Final Year Project: Finding Bugs in Verilog Tools
November 24, 2025
VeriGen: a novel AST-based fuzzer to stress-test Verilog tools on under‑explored features
Based on a Thesis submitted in fulfillment of requirements for the degree of Master of Engineering in Electronic and Information Engineering
This article introduces Verilog fuzzing, explains my approach, gives a brief demo, and presents results.
Motivation: Why Fuzz Verilog?
Verilog is a Hardware Description Language (HDL) used to describe the structure and behaviour of digital circuits for ASICs, FPGAs, CPUs and more. It was standardised as IEEE‑1364 (1995) and later subsumed into SystemVerilog (IEEE‑1800, 2005), which added assertions, interfaces and object‑oriented features suitable for both design and verification.
Designs typically flow through two classes of Verilog‑consuming tools:
- Simulators — test circuit behaviour without physically building the circuit.
- Synthesis tools — translate HDL into a low‑level gate‑level netlist and map to real hardware components.
These tools are widely trusted, yet they’re complex, often closed‑source, and effectively treated as black boxes.

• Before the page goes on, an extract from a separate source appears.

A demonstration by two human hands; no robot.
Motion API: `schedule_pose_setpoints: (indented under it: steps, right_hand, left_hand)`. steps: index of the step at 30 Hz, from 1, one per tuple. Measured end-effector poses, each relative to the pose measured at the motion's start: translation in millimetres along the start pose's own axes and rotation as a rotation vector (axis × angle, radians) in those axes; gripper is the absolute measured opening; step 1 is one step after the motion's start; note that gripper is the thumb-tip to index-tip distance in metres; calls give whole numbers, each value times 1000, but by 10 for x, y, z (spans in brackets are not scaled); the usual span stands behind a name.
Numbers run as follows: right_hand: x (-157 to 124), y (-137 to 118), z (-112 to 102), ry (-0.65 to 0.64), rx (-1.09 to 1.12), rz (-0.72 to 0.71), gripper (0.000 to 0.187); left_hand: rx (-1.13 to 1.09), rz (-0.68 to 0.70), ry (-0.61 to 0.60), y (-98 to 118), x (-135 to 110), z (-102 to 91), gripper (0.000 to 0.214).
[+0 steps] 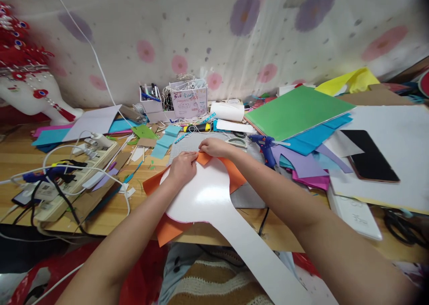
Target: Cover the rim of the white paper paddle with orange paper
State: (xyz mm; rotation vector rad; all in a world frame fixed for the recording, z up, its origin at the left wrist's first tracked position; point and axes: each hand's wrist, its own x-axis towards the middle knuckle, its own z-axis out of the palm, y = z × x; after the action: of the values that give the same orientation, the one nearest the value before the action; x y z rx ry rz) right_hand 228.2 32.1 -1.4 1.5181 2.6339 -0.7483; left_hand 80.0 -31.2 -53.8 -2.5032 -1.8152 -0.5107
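A white paddle-shaped card (208, 193) lies over an orange paper sheet (167, 229) on the wooden desk (20, 148). Its long handle runs off the near edge toward me. My left hand (182, 167) rests on the round top of the card, its fingers curled and pressing on the orange sheet's far edge. My right hand (214, 147) is closed on the same orange edge, pinching it just beyond the card. Both hands meet at the card's far rim. A grey mat (248, 195) shows underneath.
A power strip (77, 171) with tangled cables sits at left. A blue glue gun (266, 146), scissors (236, 142), a green sheet (295, 110), coloured papers and a black phone (370, 155) lie at right. Pen boxes (187, 102) stand at the back.
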Motion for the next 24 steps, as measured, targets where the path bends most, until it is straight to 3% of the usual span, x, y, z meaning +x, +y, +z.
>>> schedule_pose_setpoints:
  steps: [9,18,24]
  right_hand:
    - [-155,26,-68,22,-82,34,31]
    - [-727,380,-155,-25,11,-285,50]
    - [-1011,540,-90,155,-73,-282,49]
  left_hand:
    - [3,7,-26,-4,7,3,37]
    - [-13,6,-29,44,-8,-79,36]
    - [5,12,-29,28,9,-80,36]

That combination means subtle bugs can slip through.
Figure 1: Design flow of a synthesis tool
What is Hardware Fuzzing?
Fuzzing is the automated generation of unexpected or “weird” inputs to stress systems and uncover bugs, crashes, or inconsistencies. In a hardware toolchain context, that means generating random (but valid) Verilog designs to probe simulators and synthesisers beyond standard workflows. Even well‑tested tools can fail under unusual, edge‑case inputs; fuzzing helps reveal those weaknesses early.

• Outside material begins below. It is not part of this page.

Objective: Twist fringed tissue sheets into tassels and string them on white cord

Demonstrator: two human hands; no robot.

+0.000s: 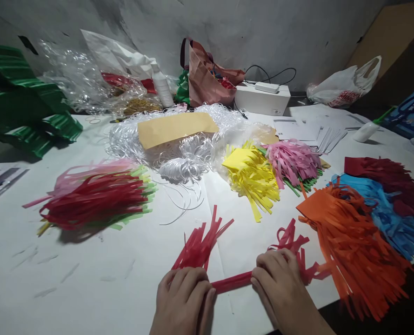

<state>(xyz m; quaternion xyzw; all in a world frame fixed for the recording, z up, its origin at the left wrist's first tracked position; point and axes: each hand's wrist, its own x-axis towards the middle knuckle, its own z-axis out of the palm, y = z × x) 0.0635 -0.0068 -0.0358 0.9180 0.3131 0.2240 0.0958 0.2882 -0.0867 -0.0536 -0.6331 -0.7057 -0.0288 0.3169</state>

So, Why Would One Want to Fuzz Verilog Tools?
Bugs in HDL tools can be very costly:
- Silent functional errors in hardware designs.
- ASIC spins or FPGAs that pass simulation but fail in the real world.
- Divergent behaviour across vendors and from the language standard (recent work has shown inconsistent support across front‑ends).
Fuzzing lets us push these tools into corners where such misbehaviours surface.
Prior Work: Progress and Gaps
Two notable fuzzers illustrate the landscape:
- VeriSmith: generates deterministic Verilog and uses equivalence checking to find synthesis bugs. It avoids undefined behaviour but does not support the generate construct or module hierarchy. It has previously found 11 bugs across Yosys, Vivado and Icarus.
- VlogHammer: uses non‑deterministic designs for differential testing, but lacks support for behavioural Verilog and multi‑module structures.
Historically, fuzzers have avoided two features that are common in real designs yet tricky for tools: the generate construct and hierarchical naming. This project targets exactly those.
| VeriSmith | VlogHammer | VeriGen | |
|---|---|---|---|
| Deterministic Design Generation | Yes | No | Yes |
| Employ Equivalency Checking | Yes: formal equivalency checking | No: differential testing | Yes: calculates the expected-value of a design |
| Implements the generate construct and Hierarchical Naming | No | No | Yes |
Table 1: feature comparison between Verilog fuzzers
Target 1: The Generate Construct
Introduced in IEEE‑1364‑2005, generate comes in three forms that mirror software control flow:
ifforcase(includingcasezandcasex)
Synthesis tools resolve these during elaboration, enabling scalable structural replication (e.g., a ripple‑carry adder built from repeated module instances connected in sequence).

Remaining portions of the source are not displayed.